Wednesday, February 19, 2014

Homework

There's going to be a few gems buried in a forthcoming collection of essays under the title "Is the BBC in crisis ?"  Bits are coming out ahead of publication. David Liddiment, the man who commissioned "Who wants to be a millionaire?" for ITV and who joined the Trust in November 2006, makes the case that, crisis or not, the Trust at least has been doing a bang-up job. It starts as a dense, closely-argued piece, but gets a tad more passionate at the end...

The idea that a public body spending £4bn a year of other people’s money can be run entirely by its board of management – on-the-ball non-execs and a hawkish NAO and PAC notwithstanding - with no separate body to protect the public interest and public value, is frankly insane. The BBC matters too much, and the public investment in it is too great.

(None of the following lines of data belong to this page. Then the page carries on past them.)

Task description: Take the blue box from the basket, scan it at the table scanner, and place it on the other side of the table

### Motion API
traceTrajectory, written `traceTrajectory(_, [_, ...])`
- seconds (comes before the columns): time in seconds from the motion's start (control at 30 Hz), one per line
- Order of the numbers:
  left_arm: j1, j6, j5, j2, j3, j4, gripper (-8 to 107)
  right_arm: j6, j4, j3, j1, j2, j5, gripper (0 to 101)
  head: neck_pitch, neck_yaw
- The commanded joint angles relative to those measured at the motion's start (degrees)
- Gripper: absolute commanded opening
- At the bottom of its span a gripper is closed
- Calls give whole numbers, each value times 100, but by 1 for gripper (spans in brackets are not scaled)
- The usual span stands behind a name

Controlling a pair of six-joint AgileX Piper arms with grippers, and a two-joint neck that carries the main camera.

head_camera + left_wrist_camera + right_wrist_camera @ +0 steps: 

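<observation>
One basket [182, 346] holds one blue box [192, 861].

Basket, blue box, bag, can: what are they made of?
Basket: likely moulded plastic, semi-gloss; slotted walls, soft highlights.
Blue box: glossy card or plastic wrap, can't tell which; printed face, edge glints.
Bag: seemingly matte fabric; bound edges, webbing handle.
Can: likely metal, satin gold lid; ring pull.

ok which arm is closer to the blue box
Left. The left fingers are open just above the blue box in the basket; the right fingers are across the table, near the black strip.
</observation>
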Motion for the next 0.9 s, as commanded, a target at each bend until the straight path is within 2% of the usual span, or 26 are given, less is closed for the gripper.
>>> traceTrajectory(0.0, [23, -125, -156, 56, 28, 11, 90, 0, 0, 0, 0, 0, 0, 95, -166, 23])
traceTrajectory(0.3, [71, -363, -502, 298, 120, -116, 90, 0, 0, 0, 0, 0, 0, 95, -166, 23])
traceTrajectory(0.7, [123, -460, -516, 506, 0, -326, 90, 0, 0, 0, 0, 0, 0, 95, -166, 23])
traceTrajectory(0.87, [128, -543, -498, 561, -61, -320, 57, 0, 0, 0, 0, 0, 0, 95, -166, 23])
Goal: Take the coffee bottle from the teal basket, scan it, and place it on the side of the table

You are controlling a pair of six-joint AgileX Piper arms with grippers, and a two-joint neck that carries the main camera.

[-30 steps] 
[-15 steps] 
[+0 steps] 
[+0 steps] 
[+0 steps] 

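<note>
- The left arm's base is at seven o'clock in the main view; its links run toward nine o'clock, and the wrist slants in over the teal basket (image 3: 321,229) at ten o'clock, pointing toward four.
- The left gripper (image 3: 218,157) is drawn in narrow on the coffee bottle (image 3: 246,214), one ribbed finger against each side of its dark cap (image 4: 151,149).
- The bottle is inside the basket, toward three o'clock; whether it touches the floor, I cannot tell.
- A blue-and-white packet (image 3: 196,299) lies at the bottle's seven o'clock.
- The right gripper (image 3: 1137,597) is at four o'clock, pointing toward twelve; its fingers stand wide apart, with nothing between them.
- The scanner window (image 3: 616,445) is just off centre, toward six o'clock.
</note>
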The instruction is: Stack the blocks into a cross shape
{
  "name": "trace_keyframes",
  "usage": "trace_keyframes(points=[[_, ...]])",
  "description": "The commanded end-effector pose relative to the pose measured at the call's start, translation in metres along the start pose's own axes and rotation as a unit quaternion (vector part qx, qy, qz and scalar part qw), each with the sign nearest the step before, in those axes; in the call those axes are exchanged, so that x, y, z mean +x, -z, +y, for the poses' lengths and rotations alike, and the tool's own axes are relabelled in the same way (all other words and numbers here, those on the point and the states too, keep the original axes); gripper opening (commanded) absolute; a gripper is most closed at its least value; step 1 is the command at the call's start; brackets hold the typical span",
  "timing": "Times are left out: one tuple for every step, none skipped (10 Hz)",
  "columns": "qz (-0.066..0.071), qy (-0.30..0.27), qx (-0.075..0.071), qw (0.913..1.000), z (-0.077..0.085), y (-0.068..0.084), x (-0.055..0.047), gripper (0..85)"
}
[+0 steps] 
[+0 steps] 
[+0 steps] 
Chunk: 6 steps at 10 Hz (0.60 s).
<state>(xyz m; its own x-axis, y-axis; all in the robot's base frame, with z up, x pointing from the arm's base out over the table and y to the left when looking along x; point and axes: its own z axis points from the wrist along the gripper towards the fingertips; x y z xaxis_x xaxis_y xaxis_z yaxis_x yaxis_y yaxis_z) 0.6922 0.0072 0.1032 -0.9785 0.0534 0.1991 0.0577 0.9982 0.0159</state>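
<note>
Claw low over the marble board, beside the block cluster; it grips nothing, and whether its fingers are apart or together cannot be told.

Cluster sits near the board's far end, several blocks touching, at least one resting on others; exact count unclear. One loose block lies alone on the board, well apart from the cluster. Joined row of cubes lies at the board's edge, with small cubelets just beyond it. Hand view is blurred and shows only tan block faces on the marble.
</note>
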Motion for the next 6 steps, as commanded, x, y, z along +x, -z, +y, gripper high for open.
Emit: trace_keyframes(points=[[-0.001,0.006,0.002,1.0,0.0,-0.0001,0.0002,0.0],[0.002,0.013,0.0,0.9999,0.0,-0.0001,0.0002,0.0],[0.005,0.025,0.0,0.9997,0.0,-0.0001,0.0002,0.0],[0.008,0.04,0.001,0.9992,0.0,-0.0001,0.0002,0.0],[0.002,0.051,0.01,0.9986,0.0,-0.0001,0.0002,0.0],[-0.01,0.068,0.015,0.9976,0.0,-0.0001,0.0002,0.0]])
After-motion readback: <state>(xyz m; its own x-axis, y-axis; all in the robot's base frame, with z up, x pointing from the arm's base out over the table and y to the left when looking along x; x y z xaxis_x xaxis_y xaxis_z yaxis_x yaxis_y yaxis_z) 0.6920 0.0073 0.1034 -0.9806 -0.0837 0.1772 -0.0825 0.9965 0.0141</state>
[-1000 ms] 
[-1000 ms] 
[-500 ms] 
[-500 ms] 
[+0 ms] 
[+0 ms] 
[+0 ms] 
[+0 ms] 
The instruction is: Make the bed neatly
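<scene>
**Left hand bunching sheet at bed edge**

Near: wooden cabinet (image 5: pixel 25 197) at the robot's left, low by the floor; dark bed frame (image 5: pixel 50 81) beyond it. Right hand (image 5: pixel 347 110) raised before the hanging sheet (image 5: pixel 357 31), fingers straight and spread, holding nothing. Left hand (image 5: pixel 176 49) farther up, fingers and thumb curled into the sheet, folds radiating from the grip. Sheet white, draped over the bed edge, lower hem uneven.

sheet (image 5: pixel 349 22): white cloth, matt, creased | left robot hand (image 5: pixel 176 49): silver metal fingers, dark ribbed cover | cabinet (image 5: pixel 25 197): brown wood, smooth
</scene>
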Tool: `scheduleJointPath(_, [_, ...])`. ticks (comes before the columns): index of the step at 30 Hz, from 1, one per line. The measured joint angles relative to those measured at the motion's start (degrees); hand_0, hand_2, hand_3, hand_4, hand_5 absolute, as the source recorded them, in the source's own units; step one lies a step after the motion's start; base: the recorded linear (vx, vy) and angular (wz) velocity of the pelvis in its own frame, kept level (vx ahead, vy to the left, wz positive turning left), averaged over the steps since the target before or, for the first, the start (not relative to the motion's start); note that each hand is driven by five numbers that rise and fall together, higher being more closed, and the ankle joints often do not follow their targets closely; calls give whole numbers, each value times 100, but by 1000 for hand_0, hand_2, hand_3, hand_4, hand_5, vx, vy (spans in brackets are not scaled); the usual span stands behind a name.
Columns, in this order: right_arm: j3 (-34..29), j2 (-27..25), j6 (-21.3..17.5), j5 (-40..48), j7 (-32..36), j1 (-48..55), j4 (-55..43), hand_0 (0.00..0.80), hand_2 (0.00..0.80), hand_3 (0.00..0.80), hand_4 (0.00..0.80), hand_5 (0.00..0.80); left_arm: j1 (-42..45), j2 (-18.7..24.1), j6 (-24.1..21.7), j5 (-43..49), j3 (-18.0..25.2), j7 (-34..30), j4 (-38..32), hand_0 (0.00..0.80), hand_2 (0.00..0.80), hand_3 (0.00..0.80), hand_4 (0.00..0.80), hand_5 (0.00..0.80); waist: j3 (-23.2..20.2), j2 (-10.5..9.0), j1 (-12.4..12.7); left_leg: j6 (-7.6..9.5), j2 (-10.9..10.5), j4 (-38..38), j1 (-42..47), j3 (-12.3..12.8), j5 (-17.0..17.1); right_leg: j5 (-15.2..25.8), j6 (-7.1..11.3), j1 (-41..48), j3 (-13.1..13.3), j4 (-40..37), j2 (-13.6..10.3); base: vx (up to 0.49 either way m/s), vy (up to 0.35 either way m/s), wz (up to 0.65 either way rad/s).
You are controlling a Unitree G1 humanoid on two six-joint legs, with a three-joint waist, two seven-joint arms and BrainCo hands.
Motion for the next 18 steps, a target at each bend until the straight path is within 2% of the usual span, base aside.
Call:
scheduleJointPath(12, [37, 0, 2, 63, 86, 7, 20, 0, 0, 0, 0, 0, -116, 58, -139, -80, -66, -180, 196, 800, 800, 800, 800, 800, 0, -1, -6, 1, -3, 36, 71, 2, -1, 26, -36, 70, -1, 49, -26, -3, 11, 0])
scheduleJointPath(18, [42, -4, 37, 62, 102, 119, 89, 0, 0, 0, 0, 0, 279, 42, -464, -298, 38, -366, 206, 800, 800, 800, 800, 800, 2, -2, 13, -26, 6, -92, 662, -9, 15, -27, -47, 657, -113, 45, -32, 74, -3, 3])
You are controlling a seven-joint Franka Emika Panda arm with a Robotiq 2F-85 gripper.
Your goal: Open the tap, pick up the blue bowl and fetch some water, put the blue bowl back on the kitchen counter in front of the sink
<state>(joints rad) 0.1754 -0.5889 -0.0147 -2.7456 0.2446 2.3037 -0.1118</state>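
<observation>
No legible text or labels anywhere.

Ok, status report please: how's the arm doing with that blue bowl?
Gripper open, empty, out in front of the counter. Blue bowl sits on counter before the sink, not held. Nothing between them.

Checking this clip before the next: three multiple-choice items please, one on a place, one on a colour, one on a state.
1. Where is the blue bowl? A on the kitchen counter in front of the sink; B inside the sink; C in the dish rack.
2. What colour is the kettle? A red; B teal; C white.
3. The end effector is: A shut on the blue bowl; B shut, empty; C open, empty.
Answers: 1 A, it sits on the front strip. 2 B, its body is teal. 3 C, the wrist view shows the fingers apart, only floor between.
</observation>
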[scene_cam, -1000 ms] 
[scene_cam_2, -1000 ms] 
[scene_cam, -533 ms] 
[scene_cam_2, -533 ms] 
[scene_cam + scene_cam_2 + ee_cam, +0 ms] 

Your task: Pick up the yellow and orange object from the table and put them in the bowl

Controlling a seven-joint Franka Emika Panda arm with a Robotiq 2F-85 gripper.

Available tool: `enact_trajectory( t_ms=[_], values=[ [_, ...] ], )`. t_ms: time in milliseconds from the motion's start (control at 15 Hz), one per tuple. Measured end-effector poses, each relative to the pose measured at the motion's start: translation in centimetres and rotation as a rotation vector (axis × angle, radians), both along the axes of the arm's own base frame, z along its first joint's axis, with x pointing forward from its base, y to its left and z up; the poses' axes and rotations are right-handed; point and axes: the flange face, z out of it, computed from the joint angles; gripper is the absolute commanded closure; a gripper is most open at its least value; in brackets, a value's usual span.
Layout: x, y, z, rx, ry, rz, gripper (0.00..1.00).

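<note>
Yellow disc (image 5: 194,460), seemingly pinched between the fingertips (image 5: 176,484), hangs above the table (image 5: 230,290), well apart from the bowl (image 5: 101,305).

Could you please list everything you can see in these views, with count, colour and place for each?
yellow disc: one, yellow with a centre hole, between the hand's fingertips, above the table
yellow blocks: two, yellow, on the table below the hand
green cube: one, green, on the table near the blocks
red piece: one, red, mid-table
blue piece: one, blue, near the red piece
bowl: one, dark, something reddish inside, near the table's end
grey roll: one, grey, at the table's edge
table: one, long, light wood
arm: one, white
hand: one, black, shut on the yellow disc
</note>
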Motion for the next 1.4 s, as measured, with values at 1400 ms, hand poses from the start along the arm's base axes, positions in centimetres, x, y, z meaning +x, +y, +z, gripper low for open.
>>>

Whether that body is the Trust, an evolution of the Trust, some form of OfBeeb, or something yet to be imagined, management and the public interest must be kept separate. In fair weather or foul, someone must do the checking and it can’t be the people who run the outfit.

The core of Liddiment's argument is that "checking" - via a rolling programme of "service licences", constructed by the Trust from straw-men occasionally re-shaped by public consultation - keeps those naughty programme makers doing what licence-fee payers really want. My concern is that the service licences reflect more of what the Trustees themselves think should happen, rather than licence-fee payers. I'd like to see the listeners' letters asking for 50% speech on daytime Radio 2 - I suspect that was entirely constructed by Trustees to get commercial radio lobbyists off their back. I suspect the nudging of The Asian Network to a "a music station" (Liddiment's description) was done, in conjunction with the Executive, to boost figures and reduce costs.

Staff in BBC News will be more interested in a critique of their work by David Lloyd, former Head of News and Current Affairs at Channel 4.  In part of this essay, Lloyd tries to put himself inside the head of James Harding, Director of News - here's my favourite bit from that "made-up" section, about newsgathering reporters and correspondents.

... yet he still has an instinct that, on more everyday, mundane assignments, BBC reporters tend to be less alert to the unexpected within their locations than their rivals at Sky, ITV or Channel 4; he puts this down to an over-oppressive newsgathering desk in London – fine as long as it retains a sense of strategy in the deployment of public funds, not so fine if it stifles reporters’ initiative, and the output with it. 

There is also the canard that he picked up when first enquiring about the job that some of the more senior figures are almost beyond the control of production, travelling and reporting pretty much where they choose.

News hacks will also like a look at political pressure by Phil Harding. The former Today editor/ed policy Controller takes us through history, is enlightening about the Campbell Era, and offers this current view of what the political machine does to BBC News staff.

These days a lot of the shouting and swearing has died down to be replaced by intensive texting. News editors at the BBC can expected to be bombarded two or three times a week by the new generations of spin doctors. Phrases such as ‘totally inaccurate’, ‘lazy journalism’, ‘that story is far too prominent’, ‘totally unfair tone of that interview’ will fly around. Conscious of the agenda-setting role of the Today programme, particular targets are the 6, 7 and 8 o’clock news bulletins.

There are important warnings, too, about the role of the NAO and the Public Accounts Committee. And a theory about Mark Easton.